Computes answers to a generalised birthday paradox problem. pbirthday computes the probability of a coincidence and qbirthday computes the smallest number of observations needed to have at least a specified probability of coincidence.

### Usage

qbirthday(prob = 0.5, classes = 365, coincident = 2)
pbirthday(n, classes = 365, coincident = 2)

### Arguments

 classes How many distinct categories the people could fall into prob The desired probability of coincidence n The number of people coincident The number of people to fall in the same category

### Details

The birthday paradox is that a very small number of people, 23, suffices to have a 50–50 chance that two or more of them have the same birthday. This function generalises the calculation to probabilities other than 0.5, numbers of coincident events other than 2, and numbers of classes other than 365.

The formula used is approximate for coincident > 2. The approximation is very good for moderate values of prob but less good for very small probabilities.

### Value

 qbirthday Minimum number of people needed for a probability of at least prob that k or more of them have the same one out of classes equiprobable labels. pbirthday Probability of the specified coincidence.

### References

Diaconis, P. and Mosteller F. (1989). Methods for studying coincidences.
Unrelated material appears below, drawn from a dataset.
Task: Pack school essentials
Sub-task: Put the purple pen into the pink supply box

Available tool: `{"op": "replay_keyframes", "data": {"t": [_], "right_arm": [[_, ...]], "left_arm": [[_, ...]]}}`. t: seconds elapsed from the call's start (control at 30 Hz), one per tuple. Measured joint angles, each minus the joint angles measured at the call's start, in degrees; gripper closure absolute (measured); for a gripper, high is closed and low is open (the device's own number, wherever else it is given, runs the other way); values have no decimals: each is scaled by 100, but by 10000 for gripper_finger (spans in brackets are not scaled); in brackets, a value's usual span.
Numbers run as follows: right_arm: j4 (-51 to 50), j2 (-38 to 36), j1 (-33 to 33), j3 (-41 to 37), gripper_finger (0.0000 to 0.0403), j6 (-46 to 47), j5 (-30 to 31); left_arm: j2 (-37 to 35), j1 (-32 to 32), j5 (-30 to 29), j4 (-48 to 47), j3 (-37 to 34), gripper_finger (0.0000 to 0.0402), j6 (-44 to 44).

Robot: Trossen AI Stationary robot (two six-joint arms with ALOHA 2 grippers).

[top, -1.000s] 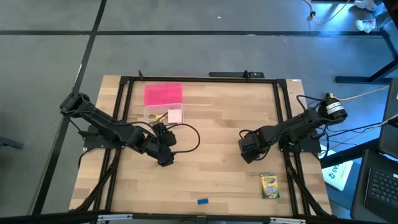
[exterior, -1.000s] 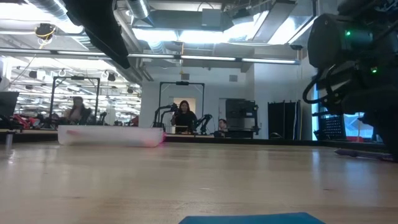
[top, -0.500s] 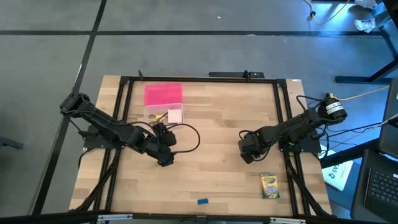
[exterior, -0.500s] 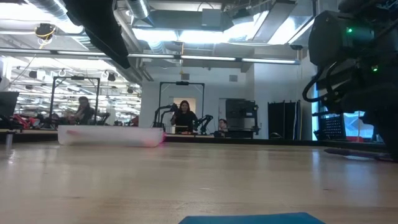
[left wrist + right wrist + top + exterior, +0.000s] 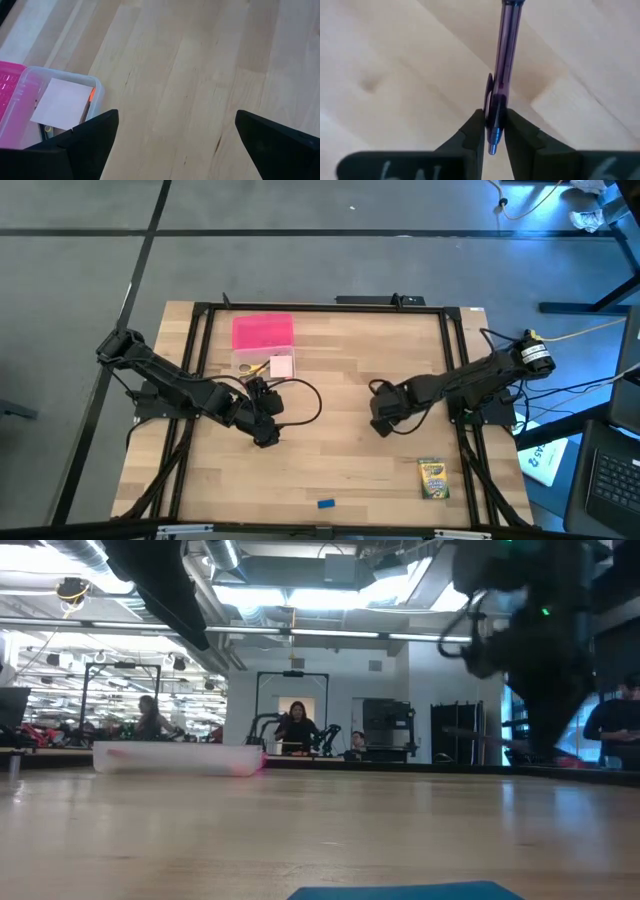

Journal of the American Statistical Association, 84, 853–861. \Sexpr[results=rd,stage=build]{tools:::Rd_expr_doi("10.1080/01621459.1989.10478847")}.

### Examples

require(graphics)

## the standard version
qbirthday() # 23
## probability of > 2 people with the same birthday
pbirthday(23, coincident = 3)

## examples from Diaconis & Mosteller p. 858.
## 'coincidence' is that husband, wife, daughter all born on the 16th
qbirthday(classes = 30, coincident = 3) # approximately 18
qbirthday(coincident = 4)  # exact value 187
qbirthday(coincident = 10) # exact value 1181

## same 4-digit PIN number
qbirthday(classes = 10^4)

## 0.9 probability of three or more coincident birthdays
qbirthday(coincident = 3, prob = 0.9)

## Chance of 4 or more coincident birthdays in 150 people
pbirthday(150, coincident = 4)

## 100 or more coincident birthdays in 1000 people: very rare
pbirthday(1000, coincident = 100)